There is no hyperbole here, people. This is gospel. Part 1 is here. (Note that it was written in January of 2009 and yep – STILL INDISPUTABLE, BRO.)
Telling people in great detail about the “crazy” dream you had last night is a form of torture and you don’t want to be a torturer, do you? Unless I was in your dream doing something awesome, or you’re one of the two people closest to me on this planet, or your dream was fucking hilarious, I would rather hear about how gassy you were whilst giving an important presentation to the boss over the irrelevant and nonsensical actions of your subconscious.
It’s difficult to rock white sunglasses without looking like a total asshole. The problem is that the white plastic rim is such a direct contrast to the black lenses that it looks like your face is screaming I’M WEARING SUNGLASSES. Which, clearly, is not the point of sunglasses.
Googling this made me hate myself.
Being alone feels really awesome. You should do it more often.
Putting grated cheese on popcorn has made me a better human being.
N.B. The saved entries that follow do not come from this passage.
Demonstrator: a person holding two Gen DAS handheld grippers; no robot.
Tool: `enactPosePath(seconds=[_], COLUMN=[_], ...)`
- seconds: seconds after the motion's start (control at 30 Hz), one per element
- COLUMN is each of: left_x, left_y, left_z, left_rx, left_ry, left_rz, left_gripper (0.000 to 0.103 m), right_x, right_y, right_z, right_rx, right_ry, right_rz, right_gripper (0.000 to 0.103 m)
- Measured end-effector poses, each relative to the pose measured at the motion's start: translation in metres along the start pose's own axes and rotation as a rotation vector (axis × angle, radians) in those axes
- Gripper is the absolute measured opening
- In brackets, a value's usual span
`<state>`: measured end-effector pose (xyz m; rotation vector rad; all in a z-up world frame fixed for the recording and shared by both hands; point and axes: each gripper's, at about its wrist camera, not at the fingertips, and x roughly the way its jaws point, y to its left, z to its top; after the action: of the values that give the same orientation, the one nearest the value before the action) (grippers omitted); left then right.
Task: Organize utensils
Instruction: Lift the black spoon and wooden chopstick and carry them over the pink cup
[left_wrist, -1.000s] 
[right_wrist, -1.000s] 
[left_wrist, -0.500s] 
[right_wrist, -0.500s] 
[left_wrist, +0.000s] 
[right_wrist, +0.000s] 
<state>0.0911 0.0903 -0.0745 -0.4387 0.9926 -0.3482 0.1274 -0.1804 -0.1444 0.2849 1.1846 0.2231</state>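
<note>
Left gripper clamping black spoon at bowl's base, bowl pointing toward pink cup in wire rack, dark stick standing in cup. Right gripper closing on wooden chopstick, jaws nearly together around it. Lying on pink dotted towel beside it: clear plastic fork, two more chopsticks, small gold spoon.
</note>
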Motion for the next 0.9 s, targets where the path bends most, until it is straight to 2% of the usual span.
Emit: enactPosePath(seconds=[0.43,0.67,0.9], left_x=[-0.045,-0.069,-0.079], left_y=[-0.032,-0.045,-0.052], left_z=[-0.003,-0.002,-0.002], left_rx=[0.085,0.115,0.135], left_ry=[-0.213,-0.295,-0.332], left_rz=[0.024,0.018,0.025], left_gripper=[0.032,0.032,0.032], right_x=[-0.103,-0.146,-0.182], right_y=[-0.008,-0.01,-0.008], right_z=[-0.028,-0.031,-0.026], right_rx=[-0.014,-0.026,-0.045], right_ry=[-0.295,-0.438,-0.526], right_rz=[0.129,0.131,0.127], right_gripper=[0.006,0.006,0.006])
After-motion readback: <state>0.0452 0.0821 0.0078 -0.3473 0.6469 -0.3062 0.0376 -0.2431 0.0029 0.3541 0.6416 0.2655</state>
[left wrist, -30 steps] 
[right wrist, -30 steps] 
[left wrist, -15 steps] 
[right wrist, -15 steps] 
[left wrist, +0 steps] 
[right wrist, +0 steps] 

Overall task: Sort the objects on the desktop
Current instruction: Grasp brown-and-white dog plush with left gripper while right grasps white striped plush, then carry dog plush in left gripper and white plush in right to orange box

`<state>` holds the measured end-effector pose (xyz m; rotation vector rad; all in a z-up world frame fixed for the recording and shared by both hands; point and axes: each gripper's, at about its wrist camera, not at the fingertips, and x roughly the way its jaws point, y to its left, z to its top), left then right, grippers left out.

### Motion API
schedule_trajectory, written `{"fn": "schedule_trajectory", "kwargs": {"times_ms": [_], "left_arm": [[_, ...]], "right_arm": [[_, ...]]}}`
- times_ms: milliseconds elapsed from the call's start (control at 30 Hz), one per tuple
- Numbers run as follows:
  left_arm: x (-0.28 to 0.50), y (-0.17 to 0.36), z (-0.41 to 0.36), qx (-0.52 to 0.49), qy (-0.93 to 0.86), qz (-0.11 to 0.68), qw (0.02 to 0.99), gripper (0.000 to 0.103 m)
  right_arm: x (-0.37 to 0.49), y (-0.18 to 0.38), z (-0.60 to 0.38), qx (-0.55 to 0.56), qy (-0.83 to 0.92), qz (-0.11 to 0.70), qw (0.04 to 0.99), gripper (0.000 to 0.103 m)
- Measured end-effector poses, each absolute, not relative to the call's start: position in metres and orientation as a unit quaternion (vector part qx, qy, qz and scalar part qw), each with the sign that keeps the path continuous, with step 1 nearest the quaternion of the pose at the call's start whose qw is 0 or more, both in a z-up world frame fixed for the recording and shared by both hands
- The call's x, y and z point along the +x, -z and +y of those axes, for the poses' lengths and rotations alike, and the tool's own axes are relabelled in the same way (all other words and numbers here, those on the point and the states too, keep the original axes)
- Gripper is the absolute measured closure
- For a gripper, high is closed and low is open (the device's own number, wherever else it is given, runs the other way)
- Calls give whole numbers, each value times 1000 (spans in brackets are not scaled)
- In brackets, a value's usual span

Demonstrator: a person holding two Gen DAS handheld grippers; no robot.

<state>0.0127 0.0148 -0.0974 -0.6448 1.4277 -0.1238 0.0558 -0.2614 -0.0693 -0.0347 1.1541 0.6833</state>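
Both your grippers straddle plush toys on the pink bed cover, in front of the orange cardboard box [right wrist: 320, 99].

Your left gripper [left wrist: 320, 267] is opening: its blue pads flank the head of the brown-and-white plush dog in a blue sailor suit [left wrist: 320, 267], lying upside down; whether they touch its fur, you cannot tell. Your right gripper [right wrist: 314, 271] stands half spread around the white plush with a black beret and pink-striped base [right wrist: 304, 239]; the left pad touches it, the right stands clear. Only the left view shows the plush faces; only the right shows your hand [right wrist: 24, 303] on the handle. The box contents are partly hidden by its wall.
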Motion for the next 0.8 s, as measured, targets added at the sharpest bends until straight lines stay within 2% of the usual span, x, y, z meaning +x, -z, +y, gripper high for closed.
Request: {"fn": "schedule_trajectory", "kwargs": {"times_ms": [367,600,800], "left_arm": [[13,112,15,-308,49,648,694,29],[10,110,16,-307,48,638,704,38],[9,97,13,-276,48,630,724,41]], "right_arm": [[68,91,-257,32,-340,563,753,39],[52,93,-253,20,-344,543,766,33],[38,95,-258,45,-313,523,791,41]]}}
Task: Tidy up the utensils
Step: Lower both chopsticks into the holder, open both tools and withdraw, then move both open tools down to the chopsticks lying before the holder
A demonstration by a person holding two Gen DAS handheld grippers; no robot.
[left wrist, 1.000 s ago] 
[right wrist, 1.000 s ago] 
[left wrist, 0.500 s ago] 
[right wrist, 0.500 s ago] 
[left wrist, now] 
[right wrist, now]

Joseph Gordon-Levitt is such a BABE. I’ve had a crush on him since 3rd Rock from the Sun (who didn’t) but as he gets older he continues to not only get hotter, but also more awesome. Well played, JGL.
I'm so sexy and good at stuff.
Real books are better than a Kindle. Forever and always.
Joffrey Baratheon is such a little piece of shit. I’m still so mad about that, you guys. Like…WTF was he trying to prove? Guess what Joffrey, you’re an incest baby. How does that feel, huh?! Who lets a frigging 12 year old be a king and make king decisions anyways? NED WAS AN HONEST AND NOBLE MAN.
Great. Now I’m too upset to even finish this blog post. I BID YOU ADIEU.